● ASSIGNED TASK: Could you tally the lines in the listing below that include the word "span"? Respond with the total alone.

##### DATA PROVIDED

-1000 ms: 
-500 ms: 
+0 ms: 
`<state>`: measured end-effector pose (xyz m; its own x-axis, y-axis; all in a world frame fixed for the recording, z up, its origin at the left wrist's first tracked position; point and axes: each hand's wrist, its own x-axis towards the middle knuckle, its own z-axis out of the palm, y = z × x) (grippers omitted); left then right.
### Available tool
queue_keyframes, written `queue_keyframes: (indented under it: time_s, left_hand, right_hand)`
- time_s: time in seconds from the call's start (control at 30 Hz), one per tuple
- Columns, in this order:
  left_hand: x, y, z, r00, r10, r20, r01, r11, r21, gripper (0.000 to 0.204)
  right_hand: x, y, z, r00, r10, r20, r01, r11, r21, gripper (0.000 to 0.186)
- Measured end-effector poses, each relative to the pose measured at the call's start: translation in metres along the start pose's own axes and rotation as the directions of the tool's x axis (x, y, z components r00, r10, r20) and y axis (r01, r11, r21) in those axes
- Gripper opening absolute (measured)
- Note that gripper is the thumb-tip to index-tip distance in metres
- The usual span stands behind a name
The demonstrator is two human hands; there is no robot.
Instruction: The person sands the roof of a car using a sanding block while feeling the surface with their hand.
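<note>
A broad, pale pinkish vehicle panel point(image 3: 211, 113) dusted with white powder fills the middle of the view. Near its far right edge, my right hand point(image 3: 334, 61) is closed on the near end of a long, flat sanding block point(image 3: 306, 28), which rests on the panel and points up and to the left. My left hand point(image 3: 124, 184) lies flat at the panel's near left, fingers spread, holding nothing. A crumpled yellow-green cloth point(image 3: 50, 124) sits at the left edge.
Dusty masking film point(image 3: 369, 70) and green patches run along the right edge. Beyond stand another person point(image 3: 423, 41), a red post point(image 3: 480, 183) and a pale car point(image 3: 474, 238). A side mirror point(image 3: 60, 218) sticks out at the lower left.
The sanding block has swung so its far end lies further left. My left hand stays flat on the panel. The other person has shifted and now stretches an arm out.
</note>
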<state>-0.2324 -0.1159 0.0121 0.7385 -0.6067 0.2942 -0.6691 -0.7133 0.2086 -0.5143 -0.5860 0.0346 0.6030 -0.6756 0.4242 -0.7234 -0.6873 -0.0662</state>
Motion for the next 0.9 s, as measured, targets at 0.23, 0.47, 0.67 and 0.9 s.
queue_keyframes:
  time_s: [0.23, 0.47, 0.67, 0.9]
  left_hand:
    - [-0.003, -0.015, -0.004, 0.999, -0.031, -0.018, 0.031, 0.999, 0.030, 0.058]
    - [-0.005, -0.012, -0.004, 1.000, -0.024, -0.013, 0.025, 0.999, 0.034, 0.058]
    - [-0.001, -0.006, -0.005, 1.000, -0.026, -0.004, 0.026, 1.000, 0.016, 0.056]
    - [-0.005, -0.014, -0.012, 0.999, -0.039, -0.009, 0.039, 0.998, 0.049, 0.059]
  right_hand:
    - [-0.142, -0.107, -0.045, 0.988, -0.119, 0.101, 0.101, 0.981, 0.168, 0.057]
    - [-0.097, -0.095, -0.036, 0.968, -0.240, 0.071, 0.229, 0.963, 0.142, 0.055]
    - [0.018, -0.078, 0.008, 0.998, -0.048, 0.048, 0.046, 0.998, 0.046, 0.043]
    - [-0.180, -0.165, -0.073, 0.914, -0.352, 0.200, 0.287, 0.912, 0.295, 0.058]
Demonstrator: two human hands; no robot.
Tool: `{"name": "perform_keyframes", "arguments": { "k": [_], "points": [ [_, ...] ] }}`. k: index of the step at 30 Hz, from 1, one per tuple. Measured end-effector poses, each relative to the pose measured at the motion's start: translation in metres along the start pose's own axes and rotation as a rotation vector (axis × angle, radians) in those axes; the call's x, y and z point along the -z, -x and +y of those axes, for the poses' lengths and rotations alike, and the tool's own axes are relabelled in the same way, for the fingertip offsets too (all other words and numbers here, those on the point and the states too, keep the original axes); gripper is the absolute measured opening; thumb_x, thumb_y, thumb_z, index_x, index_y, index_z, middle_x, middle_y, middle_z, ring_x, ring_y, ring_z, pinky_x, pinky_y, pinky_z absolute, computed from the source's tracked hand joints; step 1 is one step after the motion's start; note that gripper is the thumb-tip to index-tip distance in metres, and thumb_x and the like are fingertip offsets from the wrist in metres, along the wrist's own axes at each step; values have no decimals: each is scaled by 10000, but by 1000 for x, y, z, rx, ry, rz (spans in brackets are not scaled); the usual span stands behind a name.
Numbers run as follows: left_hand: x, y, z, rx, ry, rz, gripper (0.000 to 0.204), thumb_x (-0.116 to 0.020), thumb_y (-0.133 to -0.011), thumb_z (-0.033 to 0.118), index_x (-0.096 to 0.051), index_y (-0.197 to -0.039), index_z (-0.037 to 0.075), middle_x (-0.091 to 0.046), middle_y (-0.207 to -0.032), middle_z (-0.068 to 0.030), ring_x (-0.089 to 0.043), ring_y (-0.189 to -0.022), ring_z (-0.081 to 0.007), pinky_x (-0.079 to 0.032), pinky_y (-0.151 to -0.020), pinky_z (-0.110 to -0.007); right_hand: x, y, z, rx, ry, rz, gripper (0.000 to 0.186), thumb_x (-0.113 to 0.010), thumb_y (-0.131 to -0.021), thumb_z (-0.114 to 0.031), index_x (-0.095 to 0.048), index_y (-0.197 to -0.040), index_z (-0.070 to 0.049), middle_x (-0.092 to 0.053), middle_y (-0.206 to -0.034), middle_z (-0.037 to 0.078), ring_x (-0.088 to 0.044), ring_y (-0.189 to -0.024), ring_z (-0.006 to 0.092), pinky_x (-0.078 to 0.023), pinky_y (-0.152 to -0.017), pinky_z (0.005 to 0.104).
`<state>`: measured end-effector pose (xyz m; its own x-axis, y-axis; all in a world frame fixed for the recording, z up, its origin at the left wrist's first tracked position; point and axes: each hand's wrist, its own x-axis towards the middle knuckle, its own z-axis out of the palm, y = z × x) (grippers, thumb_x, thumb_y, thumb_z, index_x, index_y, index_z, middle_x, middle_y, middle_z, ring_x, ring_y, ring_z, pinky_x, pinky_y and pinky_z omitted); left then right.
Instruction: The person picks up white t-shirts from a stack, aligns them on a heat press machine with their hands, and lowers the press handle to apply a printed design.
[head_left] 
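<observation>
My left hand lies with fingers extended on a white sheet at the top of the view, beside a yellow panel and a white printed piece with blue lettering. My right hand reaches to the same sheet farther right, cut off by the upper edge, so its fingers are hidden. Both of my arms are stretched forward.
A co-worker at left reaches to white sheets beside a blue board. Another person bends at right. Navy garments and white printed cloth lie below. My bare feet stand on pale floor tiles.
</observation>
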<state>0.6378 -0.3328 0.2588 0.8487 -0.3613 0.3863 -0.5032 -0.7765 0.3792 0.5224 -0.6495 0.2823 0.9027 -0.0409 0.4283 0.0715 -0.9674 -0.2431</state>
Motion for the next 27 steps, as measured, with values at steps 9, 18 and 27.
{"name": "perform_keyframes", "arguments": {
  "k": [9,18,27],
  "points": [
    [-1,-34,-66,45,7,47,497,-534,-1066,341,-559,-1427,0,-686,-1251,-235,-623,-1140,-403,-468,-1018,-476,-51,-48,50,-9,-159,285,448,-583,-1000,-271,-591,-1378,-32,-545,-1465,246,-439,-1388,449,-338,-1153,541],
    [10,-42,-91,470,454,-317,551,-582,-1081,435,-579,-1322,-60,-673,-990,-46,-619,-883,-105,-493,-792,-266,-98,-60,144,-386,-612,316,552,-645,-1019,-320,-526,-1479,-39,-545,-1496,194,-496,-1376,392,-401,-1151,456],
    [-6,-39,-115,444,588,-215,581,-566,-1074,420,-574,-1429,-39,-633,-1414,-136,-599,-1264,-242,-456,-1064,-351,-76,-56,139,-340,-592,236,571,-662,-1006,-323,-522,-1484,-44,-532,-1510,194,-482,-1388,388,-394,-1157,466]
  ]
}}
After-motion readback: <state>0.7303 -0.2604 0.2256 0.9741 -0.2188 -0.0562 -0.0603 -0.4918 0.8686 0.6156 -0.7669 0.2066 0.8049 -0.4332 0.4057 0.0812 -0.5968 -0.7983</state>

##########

● WRITTEN SOLUTION: 2